Gift of Robert A. Frank

Political campaign bandanna for Grover Cleveland (1837-1908) and Allen G. Thurman (1813-1895); red, white and black with eagle, crossed cannons and flag at top; bust portraits of Cleveland and Thurman; legend reads "For President / Grover Cleveland / of New York / For Vice President / Allen G. Thurman / of / Ohio / Public Office / A Public Trust"; crossed flags bear legends "Tariff Reform / For Revenue Only / No Surplus / Low Taxes"; also "The Union For Ever" between portraits; wooden frame with glass.

The 1888 presidential campaign is marked by the vast number of political objects produced.
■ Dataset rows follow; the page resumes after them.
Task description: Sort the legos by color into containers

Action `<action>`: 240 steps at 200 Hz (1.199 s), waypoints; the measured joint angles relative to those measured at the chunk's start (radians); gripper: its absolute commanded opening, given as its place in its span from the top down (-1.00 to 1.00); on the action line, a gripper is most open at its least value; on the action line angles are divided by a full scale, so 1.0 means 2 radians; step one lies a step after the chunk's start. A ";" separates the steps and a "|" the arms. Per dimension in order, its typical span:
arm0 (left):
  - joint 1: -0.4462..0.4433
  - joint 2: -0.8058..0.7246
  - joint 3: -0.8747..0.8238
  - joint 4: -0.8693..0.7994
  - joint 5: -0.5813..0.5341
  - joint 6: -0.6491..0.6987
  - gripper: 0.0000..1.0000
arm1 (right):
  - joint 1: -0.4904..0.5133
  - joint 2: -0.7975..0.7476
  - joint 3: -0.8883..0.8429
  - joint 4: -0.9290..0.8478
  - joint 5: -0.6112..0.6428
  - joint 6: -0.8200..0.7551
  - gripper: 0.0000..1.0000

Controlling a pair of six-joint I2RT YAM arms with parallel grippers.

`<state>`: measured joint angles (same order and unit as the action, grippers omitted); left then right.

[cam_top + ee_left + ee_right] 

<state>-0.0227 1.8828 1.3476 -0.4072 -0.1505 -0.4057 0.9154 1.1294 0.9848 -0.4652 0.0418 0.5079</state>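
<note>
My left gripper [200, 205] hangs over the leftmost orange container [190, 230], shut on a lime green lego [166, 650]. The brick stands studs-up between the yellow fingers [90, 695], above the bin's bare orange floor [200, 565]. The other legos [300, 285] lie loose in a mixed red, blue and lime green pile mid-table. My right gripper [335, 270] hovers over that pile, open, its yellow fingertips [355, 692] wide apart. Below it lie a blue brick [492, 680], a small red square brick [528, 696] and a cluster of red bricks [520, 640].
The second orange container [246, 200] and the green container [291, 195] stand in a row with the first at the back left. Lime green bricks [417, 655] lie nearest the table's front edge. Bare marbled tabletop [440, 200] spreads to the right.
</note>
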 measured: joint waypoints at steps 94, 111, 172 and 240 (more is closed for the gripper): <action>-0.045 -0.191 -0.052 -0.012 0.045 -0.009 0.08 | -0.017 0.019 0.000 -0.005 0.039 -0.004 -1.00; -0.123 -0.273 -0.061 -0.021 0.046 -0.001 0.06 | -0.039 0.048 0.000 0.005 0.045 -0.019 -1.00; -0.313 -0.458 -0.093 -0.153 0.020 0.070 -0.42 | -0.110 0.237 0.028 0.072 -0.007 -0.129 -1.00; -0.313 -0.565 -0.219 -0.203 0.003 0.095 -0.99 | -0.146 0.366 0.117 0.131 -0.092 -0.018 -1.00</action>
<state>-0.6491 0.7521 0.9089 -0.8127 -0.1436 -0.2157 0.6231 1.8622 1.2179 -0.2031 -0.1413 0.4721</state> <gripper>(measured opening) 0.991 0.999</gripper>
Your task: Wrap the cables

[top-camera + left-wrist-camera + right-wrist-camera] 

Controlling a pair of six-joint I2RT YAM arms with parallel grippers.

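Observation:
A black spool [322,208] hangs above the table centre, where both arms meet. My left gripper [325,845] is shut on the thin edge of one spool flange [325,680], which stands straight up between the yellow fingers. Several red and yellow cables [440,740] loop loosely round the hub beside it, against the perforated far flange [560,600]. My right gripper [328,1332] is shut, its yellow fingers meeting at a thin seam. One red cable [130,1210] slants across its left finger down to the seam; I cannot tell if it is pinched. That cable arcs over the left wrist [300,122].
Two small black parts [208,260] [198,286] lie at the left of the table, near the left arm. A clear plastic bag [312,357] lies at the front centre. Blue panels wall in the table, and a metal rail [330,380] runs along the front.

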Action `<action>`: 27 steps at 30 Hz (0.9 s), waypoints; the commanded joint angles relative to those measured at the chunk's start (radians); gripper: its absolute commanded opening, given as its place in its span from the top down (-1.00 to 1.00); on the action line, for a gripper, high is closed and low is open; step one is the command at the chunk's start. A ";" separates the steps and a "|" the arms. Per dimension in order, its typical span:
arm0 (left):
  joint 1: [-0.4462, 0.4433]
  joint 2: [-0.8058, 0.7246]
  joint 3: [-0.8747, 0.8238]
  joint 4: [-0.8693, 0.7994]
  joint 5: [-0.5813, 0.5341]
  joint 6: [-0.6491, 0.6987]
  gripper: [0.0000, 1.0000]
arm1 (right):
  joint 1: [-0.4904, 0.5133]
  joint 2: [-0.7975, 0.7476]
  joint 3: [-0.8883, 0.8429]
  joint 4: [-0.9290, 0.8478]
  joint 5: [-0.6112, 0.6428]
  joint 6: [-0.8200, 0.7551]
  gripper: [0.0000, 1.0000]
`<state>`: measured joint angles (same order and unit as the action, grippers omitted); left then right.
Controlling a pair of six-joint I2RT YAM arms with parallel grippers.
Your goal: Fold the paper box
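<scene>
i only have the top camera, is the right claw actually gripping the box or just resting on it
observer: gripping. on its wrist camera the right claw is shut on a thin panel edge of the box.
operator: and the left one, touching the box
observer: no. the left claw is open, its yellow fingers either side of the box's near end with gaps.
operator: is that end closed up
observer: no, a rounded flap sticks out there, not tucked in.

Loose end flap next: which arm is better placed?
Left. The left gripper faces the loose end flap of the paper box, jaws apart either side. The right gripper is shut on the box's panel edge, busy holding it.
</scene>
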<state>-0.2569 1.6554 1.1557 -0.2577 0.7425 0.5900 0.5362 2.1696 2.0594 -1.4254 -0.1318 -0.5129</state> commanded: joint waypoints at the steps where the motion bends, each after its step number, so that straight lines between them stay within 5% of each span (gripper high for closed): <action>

Many of the items championing sitting president Grover Cleveland (1837-1908) include a rooster as the symbol of the Democratic party, or crossed brooms, signifying that the candidates would "sweep clean the stables of government." Cleveland and his running mate, Allen G. Thurman (1813-1895) lost to Republicans Benjamin Harrison (1833-1901) and Levi P. Morton (1824-1920). Cleveland was Mayor of Buffalo, New York in 1882 and Governor of New York from 1883 to 1884. He served two terms as President of the United States, from 1885 to 1889 and from 1893 to 1897, but lost the election between his two terms when running with Thurman. Thurman was a Senator for Ohio from 1869 to 1881.